* **WHAT IS BEING ASKED**: Restate the material below word for word, from its first line to its last.

* **DATASET EXTRACT**:

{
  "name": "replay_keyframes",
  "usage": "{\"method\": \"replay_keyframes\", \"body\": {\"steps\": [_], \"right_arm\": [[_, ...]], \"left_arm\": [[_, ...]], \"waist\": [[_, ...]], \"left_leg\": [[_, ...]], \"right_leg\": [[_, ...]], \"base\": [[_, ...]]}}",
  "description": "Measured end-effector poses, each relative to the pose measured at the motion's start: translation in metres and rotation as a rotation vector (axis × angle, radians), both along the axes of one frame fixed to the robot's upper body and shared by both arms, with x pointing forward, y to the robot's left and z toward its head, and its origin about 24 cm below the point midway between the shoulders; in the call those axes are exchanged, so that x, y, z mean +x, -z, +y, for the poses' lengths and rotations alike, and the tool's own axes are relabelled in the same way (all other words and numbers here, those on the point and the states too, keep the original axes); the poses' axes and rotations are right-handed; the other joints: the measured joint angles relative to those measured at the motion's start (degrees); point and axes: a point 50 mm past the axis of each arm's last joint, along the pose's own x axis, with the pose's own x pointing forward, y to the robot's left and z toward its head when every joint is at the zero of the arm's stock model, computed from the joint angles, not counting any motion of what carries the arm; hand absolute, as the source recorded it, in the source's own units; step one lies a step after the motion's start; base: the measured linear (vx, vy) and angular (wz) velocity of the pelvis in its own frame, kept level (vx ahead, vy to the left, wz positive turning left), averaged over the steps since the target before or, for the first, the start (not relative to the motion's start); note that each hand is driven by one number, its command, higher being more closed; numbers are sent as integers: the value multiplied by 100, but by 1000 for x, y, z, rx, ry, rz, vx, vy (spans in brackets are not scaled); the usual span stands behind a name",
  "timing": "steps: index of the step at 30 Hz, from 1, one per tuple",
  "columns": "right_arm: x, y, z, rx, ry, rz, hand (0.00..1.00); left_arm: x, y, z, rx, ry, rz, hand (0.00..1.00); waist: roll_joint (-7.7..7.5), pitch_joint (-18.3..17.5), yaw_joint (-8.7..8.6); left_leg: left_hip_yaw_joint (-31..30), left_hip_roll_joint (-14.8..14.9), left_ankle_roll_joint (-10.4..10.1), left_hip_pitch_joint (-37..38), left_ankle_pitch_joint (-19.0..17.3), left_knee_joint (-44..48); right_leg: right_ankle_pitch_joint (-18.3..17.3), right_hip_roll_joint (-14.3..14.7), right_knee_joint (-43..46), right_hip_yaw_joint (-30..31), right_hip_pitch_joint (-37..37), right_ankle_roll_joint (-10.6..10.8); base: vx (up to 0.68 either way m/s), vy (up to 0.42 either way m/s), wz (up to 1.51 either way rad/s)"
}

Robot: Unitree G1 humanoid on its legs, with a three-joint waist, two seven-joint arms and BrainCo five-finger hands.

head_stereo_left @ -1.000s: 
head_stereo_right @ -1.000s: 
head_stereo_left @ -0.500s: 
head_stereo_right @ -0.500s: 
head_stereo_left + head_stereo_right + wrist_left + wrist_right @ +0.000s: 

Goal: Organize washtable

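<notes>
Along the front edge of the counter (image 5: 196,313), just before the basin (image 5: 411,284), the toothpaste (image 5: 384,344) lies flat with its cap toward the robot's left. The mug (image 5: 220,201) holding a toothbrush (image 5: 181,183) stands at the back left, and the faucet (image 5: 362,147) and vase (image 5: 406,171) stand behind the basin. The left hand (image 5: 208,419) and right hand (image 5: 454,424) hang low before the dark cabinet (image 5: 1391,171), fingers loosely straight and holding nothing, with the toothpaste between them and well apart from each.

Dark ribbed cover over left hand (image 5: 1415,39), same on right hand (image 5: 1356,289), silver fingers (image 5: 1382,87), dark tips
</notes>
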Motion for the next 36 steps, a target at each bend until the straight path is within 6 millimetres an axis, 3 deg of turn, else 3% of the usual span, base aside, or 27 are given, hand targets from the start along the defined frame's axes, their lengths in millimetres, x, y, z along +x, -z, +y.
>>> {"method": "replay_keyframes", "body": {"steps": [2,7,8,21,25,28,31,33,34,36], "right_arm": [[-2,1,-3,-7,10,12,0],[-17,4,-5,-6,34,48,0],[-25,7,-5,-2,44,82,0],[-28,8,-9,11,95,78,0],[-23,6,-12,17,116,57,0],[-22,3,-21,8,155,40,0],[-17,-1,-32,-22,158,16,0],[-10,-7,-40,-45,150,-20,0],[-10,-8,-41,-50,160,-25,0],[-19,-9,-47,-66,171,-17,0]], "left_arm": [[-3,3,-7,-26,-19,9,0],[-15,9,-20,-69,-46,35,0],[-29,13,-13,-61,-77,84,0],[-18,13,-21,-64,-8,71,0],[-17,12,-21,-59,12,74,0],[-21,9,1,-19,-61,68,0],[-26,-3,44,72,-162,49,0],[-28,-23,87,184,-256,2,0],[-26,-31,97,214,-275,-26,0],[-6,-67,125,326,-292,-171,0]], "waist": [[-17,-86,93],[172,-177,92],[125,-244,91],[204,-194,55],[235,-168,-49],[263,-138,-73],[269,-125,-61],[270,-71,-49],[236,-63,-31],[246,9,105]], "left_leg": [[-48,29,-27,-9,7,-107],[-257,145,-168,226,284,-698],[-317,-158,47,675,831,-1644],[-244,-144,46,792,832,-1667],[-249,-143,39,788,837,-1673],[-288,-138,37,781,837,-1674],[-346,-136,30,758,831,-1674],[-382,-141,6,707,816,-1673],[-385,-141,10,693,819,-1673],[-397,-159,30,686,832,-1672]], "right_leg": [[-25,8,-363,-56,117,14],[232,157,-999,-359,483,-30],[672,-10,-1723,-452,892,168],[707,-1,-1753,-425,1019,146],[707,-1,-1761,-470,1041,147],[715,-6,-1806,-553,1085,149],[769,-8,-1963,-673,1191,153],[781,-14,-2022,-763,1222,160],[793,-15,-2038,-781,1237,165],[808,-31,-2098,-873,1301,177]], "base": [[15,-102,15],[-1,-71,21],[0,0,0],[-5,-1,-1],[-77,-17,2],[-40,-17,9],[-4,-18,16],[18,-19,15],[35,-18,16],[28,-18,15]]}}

* **SOLVED EXERCISE**:
{
  "name": "replay_keyframes",
  "usage": "{\"method\": \"replay_keyframes\", \"body\": {\"steps\": [_], \"right_arm\": [[_, ...]], \"left_arm\": [[_, ...]], \"waist\": [[_, ...]], \"left_leg\": [[_, ...]], \"right_leg\": [[_, ...]], \"base\": [[_, ...]]}}",
  "description": "Measured end-effector poses, each relative to the pose measured at the motion's start: translation in metres and rotation as a rotation vector (axis × angle, radians), both along the axes of one frame fixed to the robot's upper body and shared by both arms, with x pointing forward, y to the robot's left and z toward its head, and its origin about 24 cm below the point midway between the shoulders; in the call those axes are exchanged, so that x, y, z mean +x, -z, +y, for the poses' lengths and rotations alike, and the tool's own axes are relabelled in the same way (all other words and numbers here, those on the point and the states too, keep the original axes); the poses' axes and rotations are right-handed; the other joints: the measured joint angles relative to those measured at the motion's start (degrees); point and axes: a point 50 mm past the axis of each arm's last joint, along the pose's own x axis, with the pose's own x pointing forward, y to the robot's left and z toward its head when every joint is at the zero of the arm's stock model, computed from the joint angles, not counting any motion of what carries the arm; hand absolute, as the source recorded it, in the source's own units; step one lies a step after the motion's start; base: the measured linear (vx, vy) and angular (wz) velocity of the pelvis in its own frame, kept level (vx ahead, vy to the left, wz positive turning left), averaged over the steps since the target before or, for the first, the start (not relative to the motion's start); note that each hand is driven by one number, its command, higher being more closed; numbers are sent as integers: the value multiplied by 100, but by 1000 for x, y, z, rx, ry, rz, vx, vy (spans in brackets are not scaled); the usual span stands behind a name",
  "timing": "steps: index of the step at 30 Hz, from 1, one per tuple",
  "columns": "right_arm: x, y, z, rx, ry, rz, hand (0.00..1.00); left_arm: x, y, z, rx, ry, rz, hand (0.00..1.00); waist: roll_joint (-7.7..7.5), pitch_joint (-18.3..17.5), yaw_joint (-8.7..8.6); left_leg: left_hip_yaw_joint (-31..30), left_hip_roll_joint (-14.8..14.9), left_ankle_roll_joint (-10.4..10.1), left_hip_pitch_joint (-37..38), left_ankle_pitch_joint (-19.0..17.3), left_knee_joint (-44..48); right_leg: right_ankle_pitch_joint (-18.3..17.3), right_hip_roll_joint (-14.3..14.7), right_knee_joint (-43..46), right_hip_yaw_joint (-30..31), right_hip_pitch_joint (-37..37), right_ankle_roll_joint (-10.6..10.8); base: vx (up to 0.68 either way m/s), vy (up to 0.42 either way m/s), wz (up to 1.51 either way rad/s)"
}

Robot: Unitree G1 humanoid on its legs, with a three-joint waist, two seven-joint arms and BrainCo five-finger hands.

head_stereo_left @ -1.000s: 
head_stereo_right @ -1.000s: 
head_stereo_left @ -0.500s: 
head_stereo_right @ -0.500s: 
head_stereo_left + head_stereo_right + wrist_left + wrist_right @ +0.000s: 

Goal: Organize washtable

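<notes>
Along the front edge of the counter (image 5: 196,313), just before the basin (image 5: 411,284), the toothpaste (image 5: 384,344) lies flat with its cap toward the robot's left. The mug (image 5: 220,201) holding a toothbrush (image 5: 181,183) stands at the back left, and the faucet (image 5: 362,147) and vase (image 5: 406,171) stand behind the basin. The left hand (image 5: 208,419) and right hand (image 5: 454,424) hang low before the dark cabinet (image 5: 1391,171), fingers loosely straight and holding nothing, with the toothpaste between them and well apart from each.

Dark ribbed cover over left hand (image 5: 1415,39), same on right hand (image 5: 1356,289), silver fingers (image 5: 1382,87), dark tips
</notes>
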Motion for the next 36 steps, a target at each bend until the straight path is within 6 millimetres an axis, 3 deg of turn, else 3% of the usual span, base aside, or 27 are given, hand targets from the start along the defined frame's axes, their lengths in millimetres, x, y, z along +x, -z, +y.
>>> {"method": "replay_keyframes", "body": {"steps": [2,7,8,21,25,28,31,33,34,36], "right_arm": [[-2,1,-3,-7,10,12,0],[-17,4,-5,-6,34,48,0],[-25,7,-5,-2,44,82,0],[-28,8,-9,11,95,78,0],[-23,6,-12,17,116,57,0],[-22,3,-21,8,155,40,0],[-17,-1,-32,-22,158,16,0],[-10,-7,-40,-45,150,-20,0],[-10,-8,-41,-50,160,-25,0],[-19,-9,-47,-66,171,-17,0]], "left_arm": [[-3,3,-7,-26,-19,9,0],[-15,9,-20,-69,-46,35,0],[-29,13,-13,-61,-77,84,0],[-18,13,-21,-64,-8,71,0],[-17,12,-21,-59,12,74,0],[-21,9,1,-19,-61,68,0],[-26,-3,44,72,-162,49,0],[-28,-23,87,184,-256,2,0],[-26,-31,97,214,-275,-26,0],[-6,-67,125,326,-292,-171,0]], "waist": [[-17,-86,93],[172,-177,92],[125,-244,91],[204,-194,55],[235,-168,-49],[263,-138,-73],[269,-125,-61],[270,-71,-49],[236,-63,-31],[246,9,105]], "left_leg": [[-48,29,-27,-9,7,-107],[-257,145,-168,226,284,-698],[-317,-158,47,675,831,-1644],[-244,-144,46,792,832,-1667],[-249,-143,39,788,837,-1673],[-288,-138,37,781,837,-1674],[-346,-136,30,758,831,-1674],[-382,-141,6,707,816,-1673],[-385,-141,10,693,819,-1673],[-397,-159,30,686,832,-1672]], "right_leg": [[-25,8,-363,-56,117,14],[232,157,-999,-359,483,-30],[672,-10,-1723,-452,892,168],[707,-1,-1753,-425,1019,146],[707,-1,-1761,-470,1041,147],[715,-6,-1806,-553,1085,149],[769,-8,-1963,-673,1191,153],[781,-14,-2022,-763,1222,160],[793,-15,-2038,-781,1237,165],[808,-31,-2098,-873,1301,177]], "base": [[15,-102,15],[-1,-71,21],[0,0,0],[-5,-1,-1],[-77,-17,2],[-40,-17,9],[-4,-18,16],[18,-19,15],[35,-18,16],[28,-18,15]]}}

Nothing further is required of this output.